During the afternoon the enemy brought his infantry into the attacks in increasing degree, and at intervals from 3.30 onwards advancing troops were dispersed by artillery fire from 2 NZ Divisional Artillery, without coming to grips with our infantry. The climax came at 5.45 p.m. when about 1000 infantry with tanks reached an area just west of Point 270, and were there subjected to a devastating concentration from 2 NZ Divisional Artillery and Corps and 5 AGRA field and medium regiments, even the heavy anti-aircraft guns on the landing ground. When the area was inspected after the battle it was found that there was rarely more than six yards between the fall of shot. The time spent in linking up the artillery along the corps front had produced a good dividend.
In the heat of the battle there arrived an addition to the Divisional Artillery, in the shape of a troop of captured 88-millimetre guns, staffed by Royal Artillery personnel under Captain Downing, RA. These had been given to the Division by Brigadier McIntyre, RA, commander of a British anti-aircraft brigade. They were deployed near Divisional Artillery Headquarters and for a short while were employed in an anti-aircraft role; but later in the day they moved to 4 Field Regiment's area, and formed a part of that regiment until the end in North Africa.
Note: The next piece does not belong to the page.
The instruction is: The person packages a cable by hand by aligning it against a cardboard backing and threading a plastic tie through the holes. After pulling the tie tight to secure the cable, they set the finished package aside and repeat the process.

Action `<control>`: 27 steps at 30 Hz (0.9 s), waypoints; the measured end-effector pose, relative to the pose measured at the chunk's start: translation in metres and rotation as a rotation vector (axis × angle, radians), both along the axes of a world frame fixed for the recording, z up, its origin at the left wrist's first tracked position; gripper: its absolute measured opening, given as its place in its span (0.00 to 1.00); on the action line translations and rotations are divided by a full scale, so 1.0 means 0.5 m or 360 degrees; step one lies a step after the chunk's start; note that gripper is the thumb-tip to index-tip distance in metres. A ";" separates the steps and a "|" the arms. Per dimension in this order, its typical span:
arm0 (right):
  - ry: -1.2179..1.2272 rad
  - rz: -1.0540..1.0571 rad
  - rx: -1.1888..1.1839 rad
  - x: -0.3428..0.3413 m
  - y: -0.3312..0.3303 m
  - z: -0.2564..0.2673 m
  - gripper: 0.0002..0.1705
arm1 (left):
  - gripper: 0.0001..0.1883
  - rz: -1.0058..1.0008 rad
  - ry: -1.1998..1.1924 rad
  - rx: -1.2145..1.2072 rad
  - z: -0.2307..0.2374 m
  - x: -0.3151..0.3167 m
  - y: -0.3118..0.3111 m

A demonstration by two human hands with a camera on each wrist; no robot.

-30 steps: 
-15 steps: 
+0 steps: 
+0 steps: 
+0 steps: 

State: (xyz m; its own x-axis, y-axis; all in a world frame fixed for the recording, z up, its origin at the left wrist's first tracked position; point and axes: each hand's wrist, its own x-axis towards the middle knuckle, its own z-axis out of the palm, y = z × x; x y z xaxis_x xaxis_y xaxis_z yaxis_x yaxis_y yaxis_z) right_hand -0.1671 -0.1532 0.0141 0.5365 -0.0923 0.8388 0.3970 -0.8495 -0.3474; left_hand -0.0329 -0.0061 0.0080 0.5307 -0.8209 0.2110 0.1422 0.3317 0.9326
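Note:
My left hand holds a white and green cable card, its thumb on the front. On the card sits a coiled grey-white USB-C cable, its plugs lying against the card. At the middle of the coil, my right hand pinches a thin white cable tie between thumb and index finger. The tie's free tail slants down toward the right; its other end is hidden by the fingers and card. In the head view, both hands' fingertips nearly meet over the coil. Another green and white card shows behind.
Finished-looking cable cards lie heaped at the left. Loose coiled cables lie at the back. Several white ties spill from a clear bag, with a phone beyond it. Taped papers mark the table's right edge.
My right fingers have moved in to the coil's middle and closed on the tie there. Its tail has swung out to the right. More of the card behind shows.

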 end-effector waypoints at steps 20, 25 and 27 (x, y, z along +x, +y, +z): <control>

The troop was soon known as ‘Mac Troop’, officially and otherwise.1
1 In a report to War History Branch, Brigadier Weir says, ‘Their first engagement was Anti-aircraft; but in their haste the gunners forgot to set the fuzes to “time” with the result that some of the shells completed the trajectory, bursting on percussion in Col Crump's replenishment area’. It would, however, be unfair to assume that this is why they moved to 4 Field Regiment.
On the front of 51 Division and 7 Armoured Division the fighting was more intense, although no serious penetration of the defences was made and Tadjera Kbir was never in danger.
At 6 p.m. twenty-seven enemy tanks and some infantry passing across 21 Battalion's front out of range of anti-tank guns were engaged by field artillery. This was the last that the Division saw of the enemy in this action.
Throughout the day the enemy attacks had been supported by fighter-bombers and fighters; but the Desert Air Force was very active and the Luftwaffe had little success. Raids over 5 and 6 Brigades and the gun areas caused no damage or casualties, but two men were killed and two wounded in a raid over 4 Field Ambulance, and some slight damage was suffered in rear areas. One Me109 was shot down by 26 Battalion with a captured Breda gun.
By last light it was all over and the enemy everywhere was withdrawing, having achieved no success. There was at no time the faintest requirement to call upon reserves.
The detached force of KRRC and other units at Haddada saw no action, but were left very much in the air when the FFF Column on their right was forced back by the enemy attempt to outflank them. For a while the Haddada group thought they had been cut off altogether, but they remained in position and were still there next day.
During the night of 6–7 March 30 Corps patrolled actively, mainly to discover if the enemy would resume his attacks on 7 March, despite his visible losses in tanks. By last light on 6 March it was already known that these were of the order of forty or fifty, so that a renewal of the attack was not likely.
The New Zealand Division had the special task of watching for any movement round the south of the line. Sappers after dark demolished the five tanks knocked out on 28 Battalion front, and similar action was taken elsewhere along the corps front. Some tanks of Staffs Yeomanry were moved forward slightly in case of an attempt by the enemy to penetrate 5 Brigade's line, but it was a quiet night, except that the Divisional Artillery put down harassing fire at intervals up to 3.30 a.m.